Демобилизовавшись, Мэрион Майкл Моррисон отрастил густой черный конский хвост и официально изменил имя. Встречаясь с людьми впервые, он частенько повторяет одну и ту же вступительную строку: «Зовите меня Кранч. Достаточно одного имени. Это как Шер или Мадонна».
О том, что Кранч некогда зарабатывал на жизнь, перерезая глотки на Ближнем Востоке, говорили только его фирменные армейские ботинки и татуировка 101-го воздушно-десантного. Теперь Кранч демонстрировал жидкие тонкие прядки, уцелевшие в войне с лысиной за господство над скальпом, ниспадающие шелковистой гривкой. Мышино-бурый цвет локонов он заменил на солнечно-яркий. Каждый лязг ножниц и прикосновение расчески для него священнодействие. В своей сети из трех салонов он создает самые элегантные прически в мире.
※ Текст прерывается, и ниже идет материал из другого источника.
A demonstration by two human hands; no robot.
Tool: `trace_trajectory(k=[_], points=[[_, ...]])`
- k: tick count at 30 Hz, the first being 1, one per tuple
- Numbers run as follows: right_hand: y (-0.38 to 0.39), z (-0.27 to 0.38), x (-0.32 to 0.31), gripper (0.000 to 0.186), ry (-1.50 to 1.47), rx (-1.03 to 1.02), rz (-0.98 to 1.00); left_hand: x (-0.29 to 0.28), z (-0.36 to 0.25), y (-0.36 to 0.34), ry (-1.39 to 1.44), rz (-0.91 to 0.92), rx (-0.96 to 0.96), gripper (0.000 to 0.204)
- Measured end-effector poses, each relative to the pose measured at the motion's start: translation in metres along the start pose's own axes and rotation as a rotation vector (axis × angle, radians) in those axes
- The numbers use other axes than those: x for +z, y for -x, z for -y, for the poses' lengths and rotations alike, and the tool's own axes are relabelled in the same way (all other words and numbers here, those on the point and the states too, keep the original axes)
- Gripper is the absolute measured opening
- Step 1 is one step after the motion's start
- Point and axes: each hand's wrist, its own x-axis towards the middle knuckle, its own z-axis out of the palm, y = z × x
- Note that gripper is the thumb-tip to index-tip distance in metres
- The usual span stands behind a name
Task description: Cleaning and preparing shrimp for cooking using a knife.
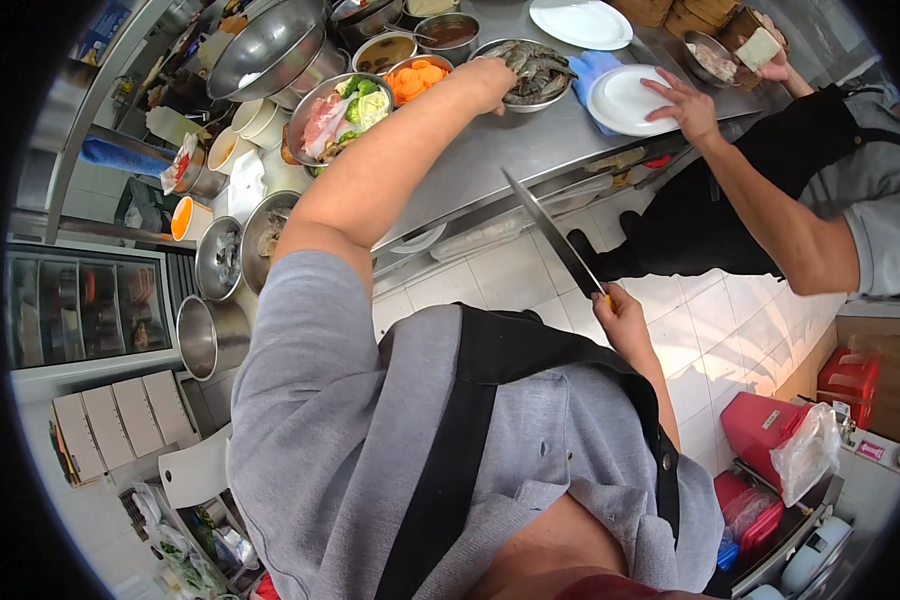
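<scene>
My left hand (485,85) reaches to the near left rim of a metal bowl of raw, grey, unpeeled shrimps (535,75). Its fingers are curled over the rim and partly hidden, with the thumb low on the outside. Lower down, my right hand (622,316) is closed around the yellowish handle of a long-bladed knife (553,232). The blade slants up and left, its tip near the counter's front edge. Sliced carrots (416,80) fill a bowl left of the shrimps. Beside it, another metal bowl holds broccoli (368,97) and pink meat (322,125).
A co-worker's hand (685,105) rests on white plates (625,100) at the right; their other hand (772,60) holds a pale block near a bowl of meat (710,58). Metal bowls (218,258) line the left side. Red bins (760,435) stand lower right on the tiled floor (700,330).
</scene>
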Motion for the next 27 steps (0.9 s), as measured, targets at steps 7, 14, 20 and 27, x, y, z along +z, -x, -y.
trace_trajectory(k=[7,14,20,27], points=[[-0.027,0.001,-0.001,0.018,-0.309,-0.001,0.100,-0.015,0.008,0.030,0.111,-0.109,-0.117,0.011],[-0.048,0.022,0.012,0.017,-0.436,0.071,0.282,0.064,0.015,0.151,0.529,-0.078,-0.484,0.013],[-0.064,0.023,0.014,0.017,-0.319,0.092,0.421,0.086,-0.007,0.167,0.331,0.027,-0.670,0.021],[-0.055,0.052,0.010,0.045,-0.342,0.098,0.478,0.098,-0.014,0.132,0.328,-0.121,-0.781,0.036]])
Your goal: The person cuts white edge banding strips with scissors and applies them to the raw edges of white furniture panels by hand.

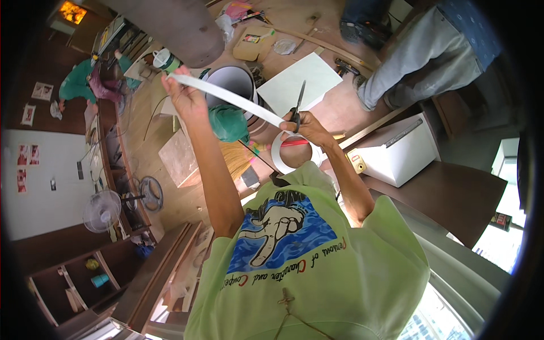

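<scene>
Gripping a white strip (228,98) with the left hand (188,97), farther left, and the right hand (306,127), nearer and to the right. Also holding black scissors (297,109) in the right hand, just on the far side of a white coil (276,153).

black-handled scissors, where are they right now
In the head view, right of centre, the black-handled metal scissors sit in the right grip, blades pointing up the picture, beside the long white strip.

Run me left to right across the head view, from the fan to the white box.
White fan → left hand, pinching the end of a white strip → green plastic bag → right hand, holding scissors → white box.
</scene>
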### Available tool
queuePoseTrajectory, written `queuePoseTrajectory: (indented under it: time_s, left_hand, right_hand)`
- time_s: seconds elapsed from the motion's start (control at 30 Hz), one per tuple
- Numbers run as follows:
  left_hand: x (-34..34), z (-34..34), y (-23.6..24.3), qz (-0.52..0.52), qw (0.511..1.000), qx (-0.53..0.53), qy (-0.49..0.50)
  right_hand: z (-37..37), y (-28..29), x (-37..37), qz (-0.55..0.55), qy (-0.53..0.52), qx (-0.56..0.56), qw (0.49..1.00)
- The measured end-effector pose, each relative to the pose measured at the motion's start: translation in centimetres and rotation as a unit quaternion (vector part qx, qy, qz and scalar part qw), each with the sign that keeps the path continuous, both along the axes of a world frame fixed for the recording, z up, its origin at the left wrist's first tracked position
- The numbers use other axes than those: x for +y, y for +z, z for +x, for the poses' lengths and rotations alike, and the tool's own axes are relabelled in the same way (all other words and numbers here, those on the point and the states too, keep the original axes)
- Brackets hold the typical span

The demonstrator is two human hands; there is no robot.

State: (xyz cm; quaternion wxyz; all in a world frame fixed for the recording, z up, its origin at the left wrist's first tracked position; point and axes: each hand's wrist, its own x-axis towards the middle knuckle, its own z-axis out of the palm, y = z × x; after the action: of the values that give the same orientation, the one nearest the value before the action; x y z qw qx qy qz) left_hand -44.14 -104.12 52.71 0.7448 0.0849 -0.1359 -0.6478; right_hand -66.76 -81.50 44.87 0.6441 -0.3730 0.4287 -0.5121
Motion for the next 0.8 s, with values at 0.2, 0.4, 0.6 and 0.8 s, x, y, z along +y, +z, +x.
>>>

По работе под началом этого мастера воздыхает каждый амбициозный парикмахер в Нью-Йорке.
Со временем непреклонная армейская выправка Кранча уступила место экстравагантности гринвич-виллиджского голубого. Кранч с каждым накоротке. Он будто скользит по жизни, выставляя бедра и брюшной пресс с гейской беззаботностью, отринув все тревоги. Истина где-то там. Кранч страдает от разбитого сердца с такой же регулярностью, с какой посетительницы его салонов эпилируют линию бикини. Каждый роман порождает новые бездны страданий и меланхолии. Вот тут-то на сцену и выходит Чарли.
Кранч поведал Чарли обо всем. Стилист расписывал все свои знойные встречи и расставания с мелодраматичностью дневной мыльной оперы. А Чарли терпеливо выслушивал истории, все до последней кончавшиеся тем же самым. «Мой партнер меня покинул».
* * *
На всем ходу промчавшись мимо моей протянутой руки, не выпуская красной папки, Кранч поприветствовал меня теплым объятием. Смачно чмокнул губами, обменявшись с Энни прикосновениями обеих щек на европейский манер. Хлоя, поглощенная беседой где-то в недрах своих циклопических наушников, легонько помахала в знак приветствия. Но Кранч этим не удовольствовался. Оттянув левый аудиотазик от ее головы, он что-то шепнул ей на ухо. И когда вернул наушник на место, Хлоя залилась пунцовым румянцем.